Report every line of the material that contains the string "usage".

◆ Data for review:
----

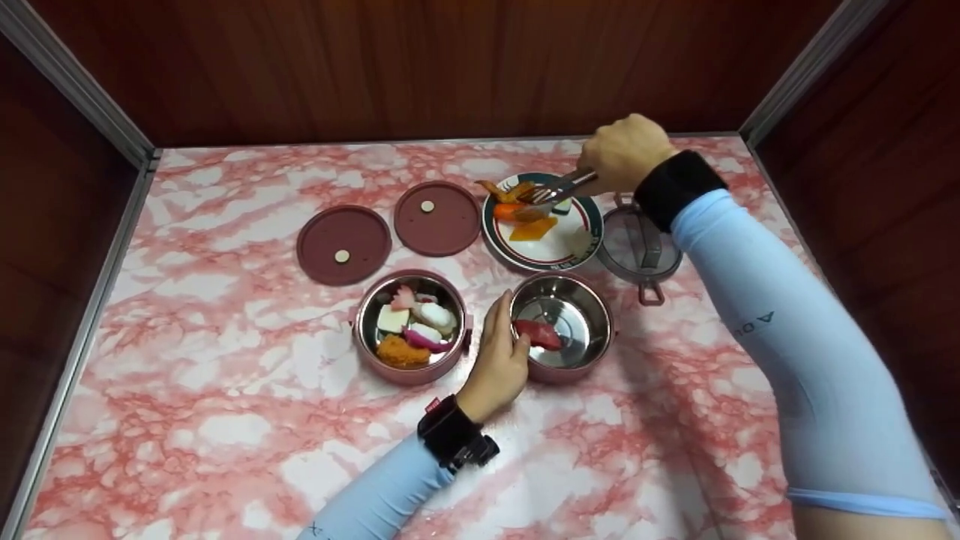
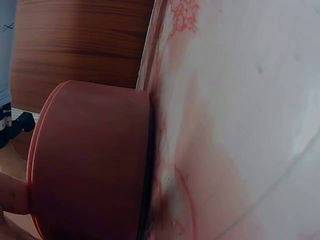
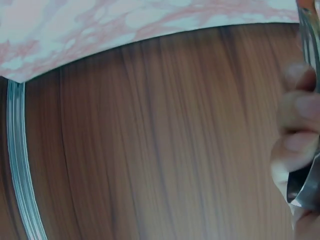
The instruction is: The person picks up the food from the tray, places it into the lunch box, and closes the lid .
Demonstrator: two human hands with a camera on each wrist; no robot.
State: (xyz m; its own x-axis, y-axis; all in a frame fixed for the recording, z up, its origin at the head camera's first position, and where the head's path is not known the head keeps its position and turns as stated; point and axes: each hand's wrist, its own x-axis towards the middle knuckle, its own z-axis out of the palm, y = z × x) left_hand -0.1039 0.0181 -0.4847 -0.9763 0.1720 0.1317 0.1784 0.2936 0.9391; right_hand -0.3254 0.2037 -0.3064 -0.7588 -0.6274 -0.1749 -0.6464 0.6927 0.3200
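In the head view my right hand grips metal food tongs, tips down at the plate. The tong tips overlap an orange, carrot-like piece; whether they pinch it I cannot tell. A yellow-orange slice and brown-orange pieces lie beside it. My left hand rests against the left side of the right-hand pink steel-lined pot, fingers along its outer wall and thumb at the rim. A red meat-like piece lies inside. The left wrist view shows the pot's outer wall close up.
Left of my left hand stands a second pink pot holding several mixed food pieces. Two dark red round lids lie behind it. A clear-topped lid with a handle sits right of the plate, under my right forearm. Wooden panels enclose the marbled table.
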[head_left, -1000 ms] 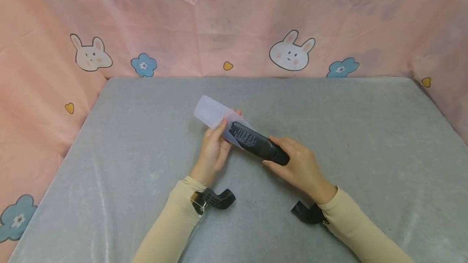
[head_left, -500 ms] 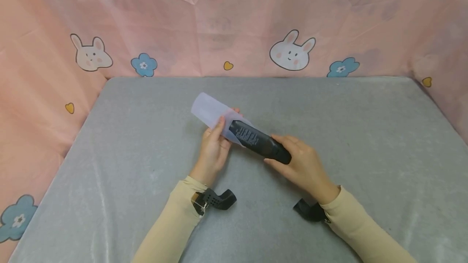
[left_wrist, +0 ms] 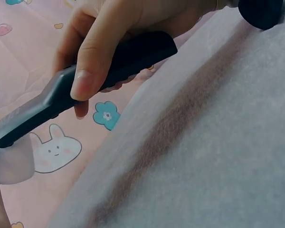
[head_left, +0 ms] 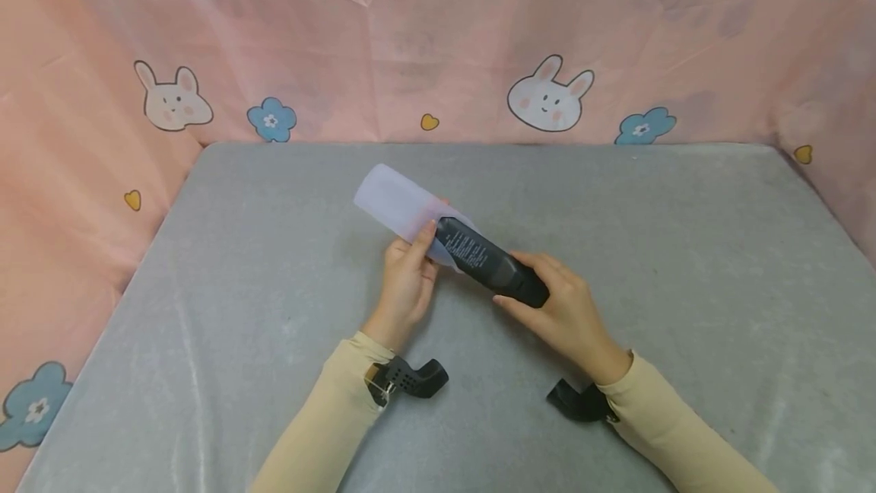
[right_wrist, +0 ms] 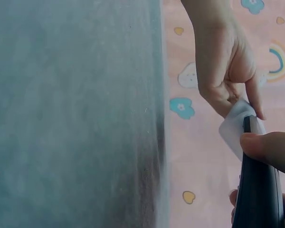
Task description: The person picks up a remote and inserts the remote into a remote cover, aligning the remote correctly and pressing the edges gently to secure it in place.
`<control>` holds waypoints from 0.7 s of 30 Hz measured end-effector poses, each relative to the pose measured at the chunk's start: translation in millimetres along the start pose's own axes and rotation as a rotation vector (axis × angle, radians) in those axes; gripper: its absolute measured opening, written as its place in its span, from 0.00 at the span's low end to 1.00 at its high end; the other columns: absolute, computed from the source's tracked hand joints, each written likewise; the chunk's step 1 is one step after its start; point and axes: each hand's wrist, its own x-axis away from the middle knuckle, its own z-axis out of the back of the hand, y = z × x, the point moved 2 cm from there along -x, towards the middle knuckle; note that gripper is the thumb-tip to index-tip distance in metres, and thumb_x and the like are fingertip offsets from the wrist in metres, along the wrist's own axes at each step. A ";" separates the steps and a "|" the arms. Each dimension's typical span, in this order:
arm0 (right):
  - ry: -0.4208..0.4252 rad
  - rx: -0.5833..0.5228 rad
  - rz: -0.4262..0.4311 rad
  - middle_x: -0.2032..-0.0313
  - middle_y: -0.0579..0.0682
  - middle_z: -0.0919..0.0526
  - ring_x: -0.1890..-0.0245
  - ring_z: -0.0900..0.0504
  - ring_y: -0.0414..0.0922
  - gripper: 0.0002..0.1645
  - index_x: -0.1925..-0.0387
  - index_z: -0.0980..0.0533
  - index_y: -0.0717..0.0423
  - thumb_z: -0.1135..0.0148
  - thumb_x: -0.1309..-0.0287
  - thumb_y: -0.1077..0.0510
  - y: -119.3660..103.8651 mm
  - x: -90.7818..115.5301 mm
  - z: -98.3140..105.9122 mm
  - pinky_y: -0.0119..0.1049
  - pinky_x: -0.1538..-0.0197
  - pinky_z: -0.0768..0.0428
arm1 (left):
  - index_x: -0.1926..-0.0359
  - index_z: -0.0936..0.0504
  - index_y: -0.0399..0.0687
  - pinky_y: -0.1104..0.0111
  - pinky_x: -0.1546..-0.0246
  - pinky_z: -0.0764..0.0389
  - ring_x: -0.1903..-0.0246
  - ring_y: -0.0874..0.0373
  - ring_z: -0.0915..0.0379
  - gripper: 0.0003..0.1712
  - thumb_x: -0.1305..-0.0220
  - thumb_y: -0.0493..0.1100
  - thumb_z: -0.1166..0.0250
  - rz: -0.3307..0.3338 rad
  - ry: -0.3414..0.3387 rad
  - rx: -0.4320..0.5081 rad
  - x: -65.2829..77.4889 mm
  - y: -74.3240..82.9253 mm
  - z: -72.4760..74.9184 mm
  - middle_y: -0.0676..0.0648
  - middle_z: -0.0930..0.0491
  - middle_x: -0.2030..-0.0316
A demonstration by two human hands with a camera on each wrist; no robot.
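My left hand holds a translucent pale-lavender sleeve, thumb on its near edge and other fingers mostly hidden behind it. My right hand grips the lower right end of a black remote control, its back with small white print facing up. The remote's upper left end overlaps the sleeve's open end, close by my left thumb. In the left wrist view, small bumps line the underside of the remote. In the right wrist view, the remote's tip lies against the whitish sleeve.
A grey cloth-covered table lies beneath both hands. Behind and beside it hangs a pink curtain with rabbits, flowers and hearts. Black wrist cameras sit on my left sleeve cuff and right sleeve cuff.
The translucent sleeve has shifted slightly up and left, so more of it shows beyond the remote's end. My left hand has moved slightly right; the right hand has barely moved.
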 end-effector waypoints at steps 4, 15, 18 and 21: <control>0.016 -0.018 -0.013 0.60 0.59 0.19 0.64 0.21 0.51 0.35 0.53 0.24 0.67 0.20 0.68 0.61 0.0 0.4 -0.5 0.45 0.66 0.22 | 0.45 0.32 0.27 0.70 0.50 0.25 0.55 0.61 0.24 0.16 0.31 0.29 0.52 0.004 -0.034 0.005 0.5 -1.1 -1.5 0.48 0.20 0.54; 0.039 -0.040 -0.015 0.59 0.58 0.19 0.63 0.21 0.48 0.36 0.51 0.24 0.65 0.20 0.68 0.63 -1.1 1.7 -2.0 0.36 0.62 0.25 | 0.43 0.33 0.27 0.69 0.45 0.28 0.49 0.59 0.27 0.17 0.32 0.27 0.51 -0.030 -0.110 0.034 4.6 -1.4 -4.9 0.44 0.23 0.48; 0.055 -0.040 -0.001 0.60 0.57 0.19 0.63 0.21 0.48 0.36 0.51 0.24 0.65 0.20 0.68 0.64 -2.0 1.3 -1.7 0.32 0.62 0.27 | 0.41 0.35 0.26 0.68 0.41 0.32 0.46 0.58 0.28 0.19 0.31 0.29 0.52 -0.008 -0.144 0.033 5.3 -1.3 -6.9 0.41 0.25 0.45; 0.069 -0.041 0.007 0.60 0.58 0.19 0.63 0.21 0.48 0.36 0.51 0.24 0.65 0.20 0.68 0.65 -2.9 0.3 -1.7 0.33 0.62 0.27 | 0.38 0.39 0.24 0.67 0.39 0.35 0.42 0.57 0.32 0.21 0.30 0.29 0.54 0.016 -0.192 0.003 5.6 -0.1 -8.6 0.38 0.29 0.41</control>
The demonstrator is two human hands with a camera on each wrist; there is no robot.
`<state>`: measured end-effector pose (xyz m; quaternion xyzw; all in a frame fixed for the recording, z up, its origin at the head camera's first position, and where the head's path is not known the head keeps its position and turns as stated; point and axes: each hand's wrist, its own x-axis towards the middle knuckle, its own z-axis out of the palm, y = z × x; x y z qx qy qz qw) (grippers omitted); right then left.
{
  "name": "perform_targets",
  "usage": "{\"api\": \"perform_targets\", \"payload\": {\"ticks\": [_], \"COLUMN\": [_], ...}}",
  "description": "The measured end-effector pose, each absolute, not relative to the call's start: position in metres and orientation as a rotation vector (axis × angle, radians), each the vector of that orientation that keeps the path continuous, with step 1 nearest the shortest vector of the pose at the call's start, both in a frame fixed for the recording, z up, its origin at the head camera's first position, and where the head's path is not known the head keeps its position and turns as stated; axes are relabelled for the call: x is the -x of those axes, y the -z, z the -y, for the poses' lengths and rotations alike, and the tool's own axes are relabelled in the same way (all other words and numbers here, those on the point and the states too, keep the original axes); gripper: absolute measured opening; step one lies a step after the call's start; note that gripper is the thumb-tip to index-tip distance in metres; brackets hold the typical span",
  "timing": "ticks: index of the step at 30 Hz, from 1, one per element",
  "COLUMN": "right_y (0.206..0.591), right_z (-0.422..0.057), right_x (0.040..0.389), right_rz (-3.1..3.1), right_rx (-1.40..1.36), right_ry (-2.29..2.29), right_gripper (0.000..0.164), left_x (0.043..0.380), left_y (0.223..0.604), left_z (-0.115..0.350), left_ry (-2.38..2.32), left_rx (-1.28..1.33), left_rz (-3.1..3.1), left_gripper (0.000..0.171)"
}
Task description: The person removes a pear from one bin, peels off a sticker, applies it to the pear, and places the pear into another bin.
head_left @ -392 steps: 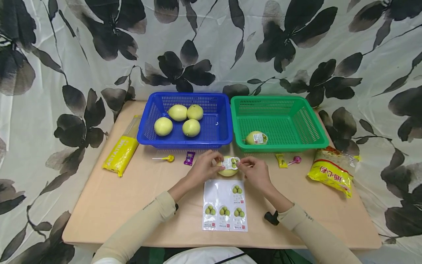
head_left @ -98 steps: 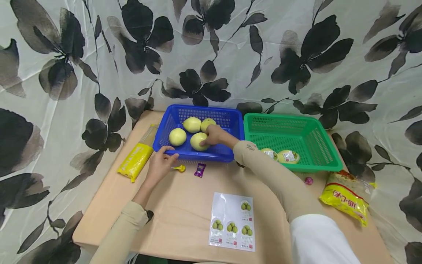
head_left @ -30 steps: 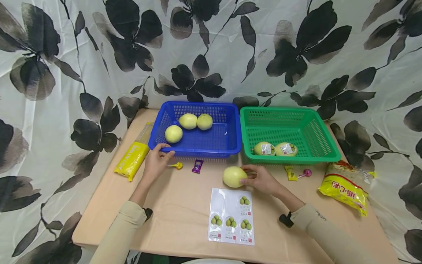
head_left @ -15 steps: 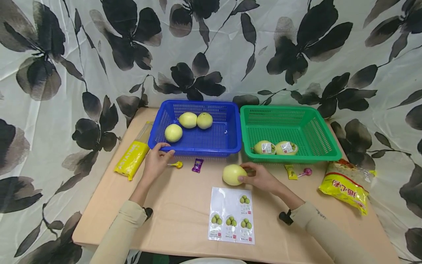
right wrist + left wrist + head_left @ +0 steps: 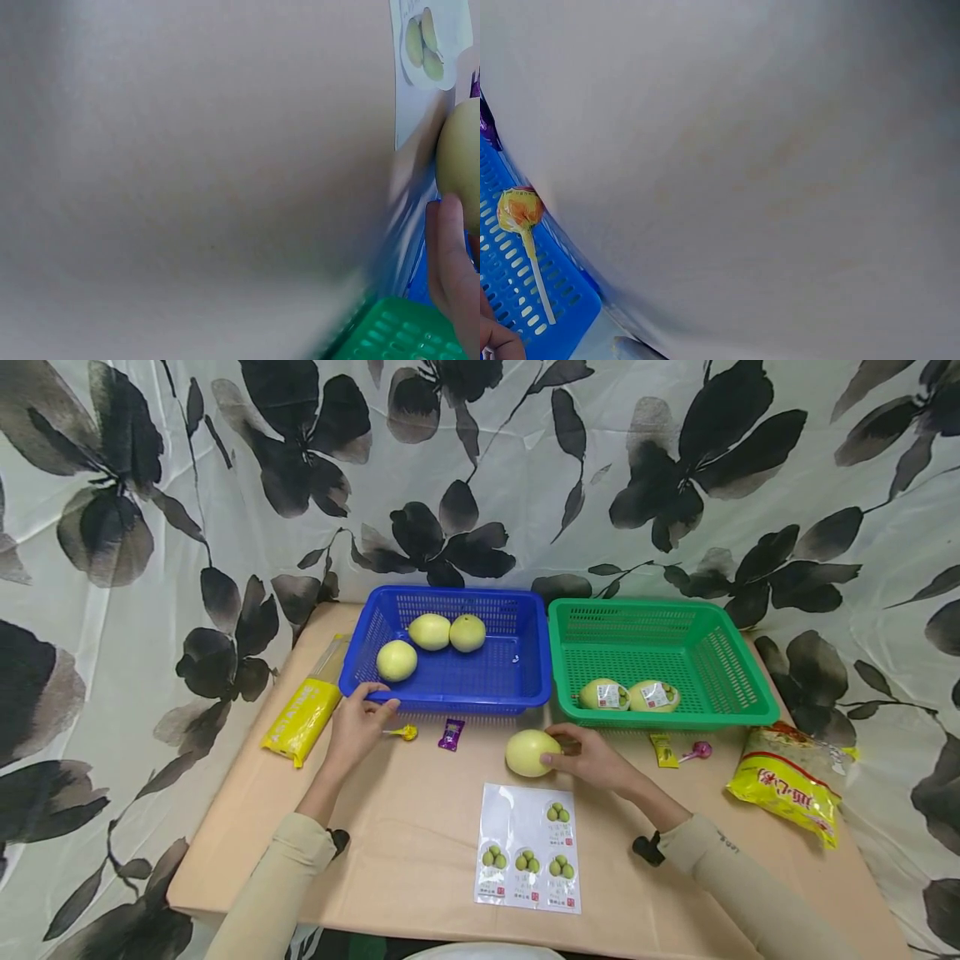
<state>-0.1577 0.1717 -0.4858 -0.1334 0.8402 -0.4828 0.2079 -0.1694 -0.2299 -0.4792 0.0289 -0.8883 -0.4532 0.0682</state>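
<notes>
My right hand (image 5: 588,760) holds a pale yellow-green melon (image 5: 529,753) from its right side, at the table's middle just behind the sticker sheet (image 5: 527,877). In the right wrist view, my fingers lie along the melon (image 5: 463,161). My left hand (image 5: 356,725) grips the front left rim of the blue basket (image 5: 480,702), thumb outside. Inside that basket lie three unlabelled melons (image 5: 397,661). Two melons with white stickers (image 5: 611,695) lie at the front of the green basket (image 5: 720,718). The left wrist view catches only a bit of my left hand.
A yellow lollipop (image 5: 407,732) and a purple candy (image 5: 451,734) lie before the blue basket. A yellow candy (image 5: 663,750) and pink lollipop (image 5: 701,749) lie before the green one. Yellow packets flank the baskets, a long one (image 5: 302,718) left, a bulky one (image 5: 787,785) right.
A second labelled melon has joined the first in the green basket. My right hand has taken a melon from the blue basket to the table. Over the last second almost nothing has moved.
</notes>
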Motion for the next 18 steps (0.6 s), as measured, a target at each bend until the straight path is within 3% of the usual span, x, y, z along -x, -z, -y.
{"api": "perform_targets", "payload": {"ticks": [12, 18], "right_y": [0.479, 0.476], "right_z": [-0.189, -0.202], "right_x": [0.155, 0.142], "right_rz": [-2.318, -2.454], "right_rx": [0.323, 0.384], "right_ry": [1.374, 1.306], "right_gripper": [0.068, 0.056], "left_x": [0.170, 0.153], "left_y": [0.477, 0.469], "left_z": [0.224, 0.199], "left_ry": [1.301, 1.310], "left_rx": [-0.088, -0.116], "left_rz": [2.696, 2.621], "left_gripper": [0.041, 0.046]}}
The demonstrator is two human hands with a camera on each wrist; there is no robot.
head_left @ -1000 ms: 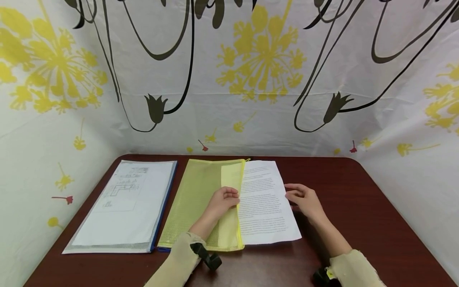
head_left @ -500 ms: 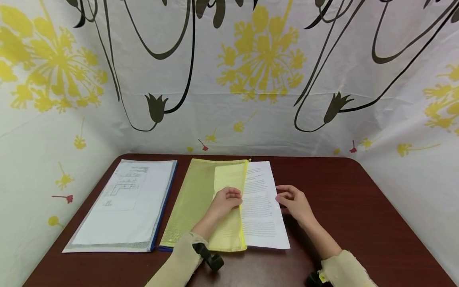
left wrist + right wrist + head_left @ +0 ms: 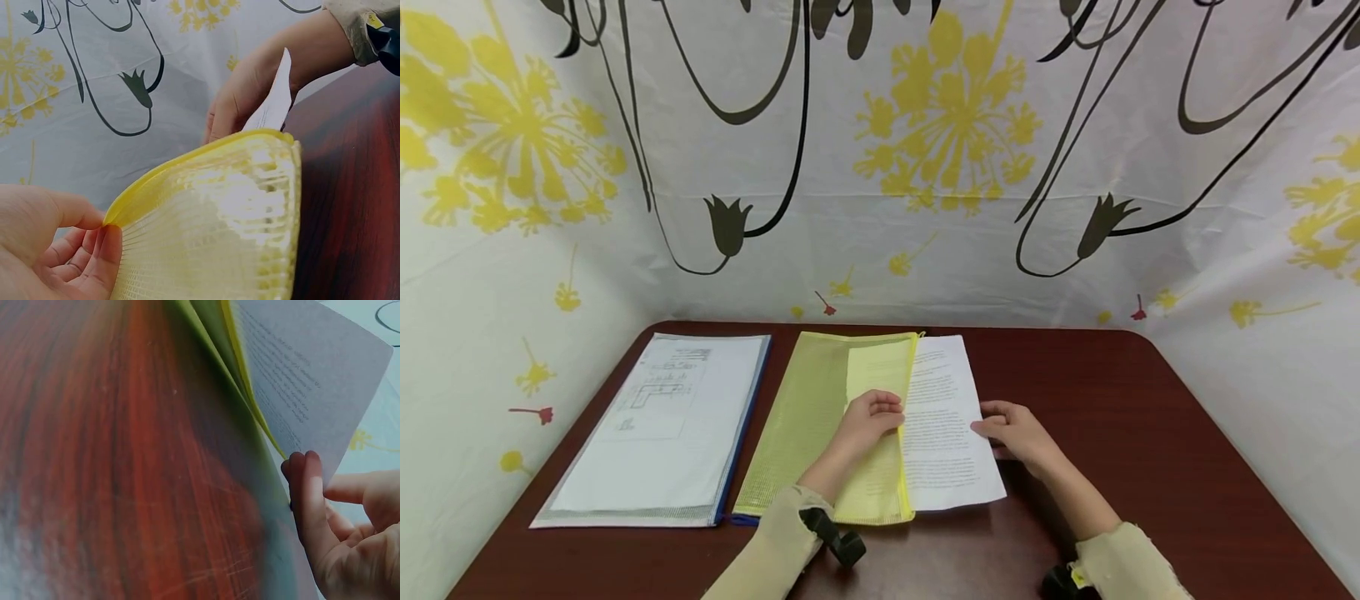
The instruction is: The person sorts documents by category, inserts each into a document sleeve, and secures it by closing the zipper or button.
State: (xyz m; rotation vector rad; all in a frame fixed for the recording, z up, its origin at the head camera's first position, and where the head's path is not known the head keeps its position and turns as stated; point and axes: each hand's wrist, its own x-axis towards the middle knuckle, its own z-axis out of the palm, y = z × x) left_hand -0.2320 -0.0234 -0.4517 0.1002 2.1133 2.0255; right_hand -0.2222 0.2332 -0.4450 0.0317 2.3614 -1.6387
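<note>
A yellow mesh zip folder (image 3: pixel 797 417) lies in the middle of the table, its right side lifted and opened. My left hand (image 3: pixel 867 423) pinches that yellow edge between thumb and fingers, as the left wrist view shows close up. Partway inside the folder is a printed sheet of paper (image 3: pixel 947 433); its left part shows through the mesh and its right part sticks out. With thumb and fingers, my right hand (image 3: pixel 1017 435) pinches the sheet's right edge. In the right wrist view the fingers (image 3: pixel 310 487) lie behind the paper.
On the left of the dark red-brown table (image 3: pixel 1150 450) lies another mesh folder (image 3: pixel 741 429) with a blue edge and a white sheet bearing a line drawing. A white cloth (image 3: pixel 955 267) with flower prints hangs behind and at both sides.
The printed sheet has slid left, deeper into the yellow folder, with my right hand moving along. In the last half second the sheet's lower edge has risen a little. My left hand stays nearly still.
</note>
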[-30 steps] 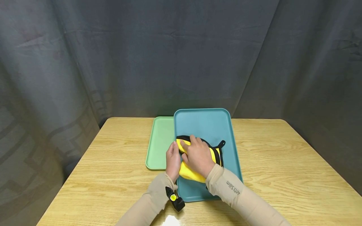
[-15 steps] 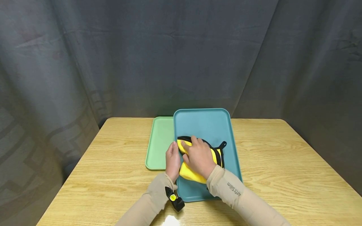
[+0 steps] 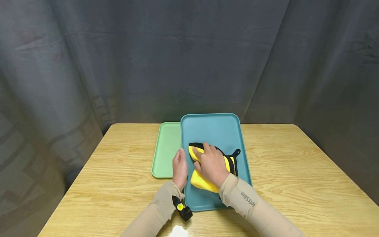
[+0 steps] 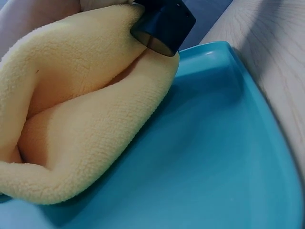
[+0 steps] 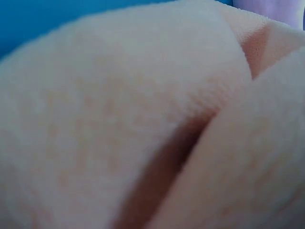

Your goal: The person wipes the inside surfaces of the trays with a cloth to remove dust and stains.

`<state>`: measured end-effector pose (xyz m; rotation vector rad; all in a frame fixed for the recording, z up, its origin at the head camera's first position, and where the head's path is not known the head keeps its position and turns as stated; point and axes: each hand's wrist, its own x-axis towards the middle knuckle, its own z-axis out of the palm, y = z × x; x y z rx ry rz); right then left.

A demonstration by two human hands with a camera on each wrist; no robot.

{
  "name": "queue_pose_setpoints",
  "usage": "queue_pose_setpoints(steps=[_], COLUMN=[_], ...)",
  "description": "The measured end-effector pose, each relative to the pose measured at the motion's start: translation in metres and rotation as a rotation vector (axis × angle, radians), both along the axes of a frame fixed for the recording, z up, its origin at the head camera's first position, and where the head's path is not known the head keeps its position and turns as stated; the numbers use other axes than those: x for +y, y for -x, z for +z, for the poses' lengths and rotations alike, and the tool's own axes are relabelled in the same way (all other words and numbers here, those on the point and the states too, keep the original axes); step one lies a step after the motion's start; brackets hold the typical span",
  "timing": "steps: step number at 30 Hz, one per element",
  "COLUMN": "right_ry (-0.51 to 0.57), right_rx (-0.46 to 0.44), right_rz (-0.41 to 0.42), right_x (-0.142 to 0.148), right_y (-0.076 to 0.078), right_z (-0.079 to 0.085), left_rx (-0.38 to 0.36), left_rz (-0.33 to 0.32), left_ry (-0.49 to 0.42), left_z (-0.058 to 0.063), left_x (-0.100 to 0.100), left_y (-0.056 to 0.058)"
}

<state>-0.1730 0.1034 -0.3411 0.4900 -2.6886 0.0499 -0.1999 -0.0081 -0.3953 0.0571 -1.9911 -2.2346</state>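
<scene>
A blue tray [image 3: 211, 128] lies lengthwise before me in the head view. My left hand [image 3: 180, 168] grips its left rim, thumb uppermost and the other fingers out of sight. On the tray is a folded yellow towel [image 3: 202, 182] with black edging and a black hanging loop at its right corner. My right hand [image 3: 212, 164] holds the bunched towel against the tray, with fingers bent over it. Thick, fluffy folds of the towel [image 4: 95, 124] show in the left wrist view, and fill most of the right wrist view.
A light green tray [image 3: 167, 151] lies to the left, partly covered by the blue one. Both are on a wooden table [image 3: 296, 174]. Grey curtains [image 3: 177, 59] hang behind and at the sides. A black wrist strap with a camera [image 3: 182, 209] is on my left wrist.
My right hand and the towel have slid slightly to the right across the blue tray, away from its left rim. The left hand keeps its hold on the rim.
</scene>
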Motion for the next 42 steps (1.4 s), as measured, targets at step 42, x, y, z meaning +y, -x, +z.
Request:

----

◆ Expected output:
  "usage": "{\"api\": \"perform_targets\", \"payload\": {\"ticks\": [_], \"COLUMN\": [_], ...}}",
  "usage": "queue_pose_setpoints(steps=[_], COLUMN=[_], ...)",

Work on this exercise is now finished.